The two women were arrested in August 2023 after Franke's malnourished 12-year-old son climbed out of a window at Hildebrandt's house in Ivins, Utah. Police said the child then ran to a neighbour's house and asked for food and water. He had lacerations from being tied up with rope, according to police records.
The arrests marked the end of a long and controversial YouTube career. Franke racked up more than two million subscribers to her channel 8 Passengers, which she started in 2015.
It was a boom time for parenting vloggers, and she told a local news outlet that filming with her family helped her "live in the present and just enjoy the kids".
Her videos showed a typical Mormon suburban family home-schooling, cooking, eating and chatting together.

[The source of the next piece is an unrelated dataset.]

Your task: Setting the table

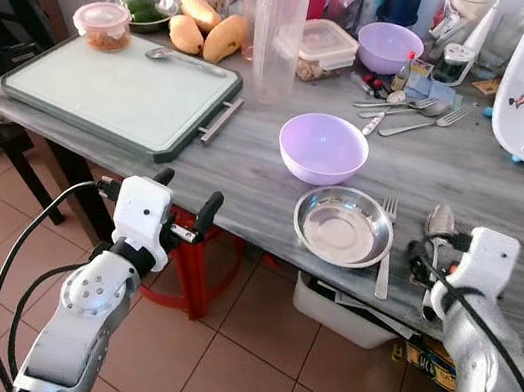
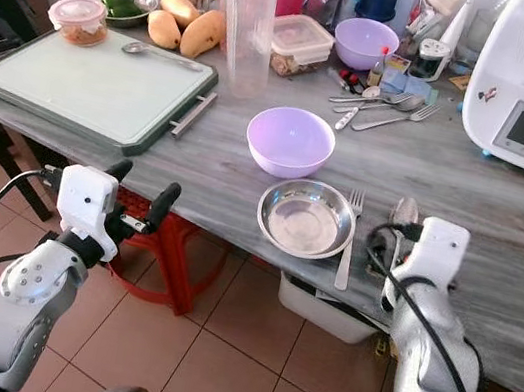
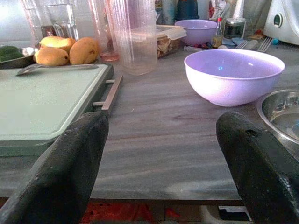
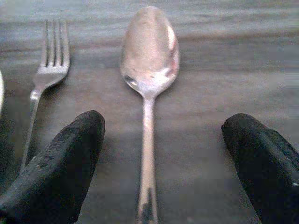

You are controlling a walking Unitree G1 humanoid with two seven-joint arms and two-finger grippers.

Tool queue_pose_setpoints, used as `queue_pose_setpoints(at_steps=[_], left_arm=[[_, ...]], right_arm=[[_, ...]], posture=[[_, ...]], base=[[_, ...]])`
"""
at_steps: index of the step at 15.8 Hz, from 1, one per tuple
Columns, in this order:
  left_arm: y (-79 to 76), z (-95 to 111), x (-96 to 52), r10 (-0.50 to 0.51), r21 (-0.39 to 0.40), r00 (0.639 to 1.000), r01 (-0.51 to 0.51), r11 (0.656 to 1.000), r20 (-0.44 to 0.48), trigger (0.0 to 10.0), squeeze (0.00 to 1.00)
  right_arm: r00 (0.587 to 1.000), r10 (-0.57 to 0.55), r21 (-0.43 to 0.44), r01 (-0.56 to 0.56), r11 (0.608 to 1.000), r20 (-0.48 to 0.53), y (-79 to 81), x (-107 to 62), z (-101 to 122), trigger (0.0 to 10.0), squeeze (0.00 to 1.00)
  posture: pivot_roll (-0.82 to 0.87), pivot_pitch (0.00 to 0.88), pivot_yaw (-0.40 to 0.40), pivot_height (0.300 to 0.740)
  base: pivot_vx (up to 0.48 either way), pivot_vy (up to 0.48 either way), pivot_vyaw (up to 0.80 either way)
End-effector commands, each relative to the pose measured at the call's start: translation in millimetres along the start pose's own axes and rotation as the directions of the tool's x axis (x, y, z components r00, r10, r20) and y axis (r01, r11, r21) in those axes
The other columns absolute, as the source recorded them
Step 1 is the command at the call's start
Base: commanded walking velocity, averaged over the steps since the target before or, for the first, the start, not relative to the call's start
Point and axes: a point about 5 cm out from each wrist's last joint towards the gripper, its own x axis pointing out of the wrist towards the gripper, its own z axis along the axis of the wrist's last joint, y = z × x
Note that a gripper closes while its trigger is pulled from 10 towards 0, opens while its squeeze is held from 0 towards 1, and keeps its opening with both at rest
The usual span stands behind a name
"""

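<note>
A grey, wood-grained tabletop (image 1: pixel 247 168) is seen carrying the setting. A shallow round steel plate (image 1: pixel 343 227), shiny and empty, is placed near the front edge, with a smooth lilac plastic bowl (image 1: pixel 322 148), also empty, just behind it. A steel fork (image 1: pixel 386 246) is laid just beside the plate on its right, its long axis running front to back and its tines pointed away from the robot. A polished steel spoon (image 4: pixel 148 65) is laid to the right of the fork, parallel to it, bowl end away from the robot and handle towards the table edge.

The right gripper (image 4: pixel 168 163) is held low over the spoon handle, its jaws spread wide to either side of it without touching it. The left gripper (image 1: pixel 182 204) is held off the front edge of the tabletop, its jaws likewise wide apart with nothing between them.

Farther back, a pale green cutting board (image 1: pixel 118 90) with a dark rim is seen, with a lidded tub (image 1: pixel 102 24) and a second spoon (image 1: pixel 180 59) on it. A tall clear bottle (image 1: pixel 276 31) with an orange cap is stood beside it, and mangoes (image 1: pixel 210 30) are laid behind.
</note>
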Motion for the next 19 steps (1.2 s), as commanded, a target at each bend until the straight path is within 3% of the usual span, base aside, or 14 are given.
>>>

But fans started to become suspicious in 2020, when one of her sons mentioned that he had been forced to sleep on a bean bag for seven months.
YouTube viewers combed through her archives and pointed out other disturbing and controversial methods used by Franke - such as withholding food, threatening to chop the head off a toy stuffed animal and "cancelling" Christmas as a punishment.
A petition started by one demanding an investigation brought in thousands of signatures and Utah's child protection agency was called, although no legal action was taken at the time. Franke and her husband initially dismissed the criticism and said that some of their clips had been taken out of context.
But the channel began to decline in popularity and was deleted in 2022, the same year Franke and her husband separated.
Franke then began appearing in YouTube videos posted by Ms Hildebrandt - a counsellor and life coach - on her site, ConneXions Classroom.
Away from the camera, however, Franke's children were being subjected to even harsher abuse.
This included tying them up, beating and kicking them, neglecting to feed them and forcing them to work outdoors in the summer without sunscreen, resulting in serious sunburn, according to police records.
In a plea agreement, Hildebrandt stated that she either tortured the children or was aware of the abuse and that she forced one of Franke's daughters to "jump into a cactus multiple times".
Franke told her children that they were "evil and possessed" and needed to "repent".
Through his lawyer, Franke's ex-husband Kevin Franke asked prior to the hearing for the maximum sentence to be imposed and called the abuse suffered by his children "horrific and inhumane".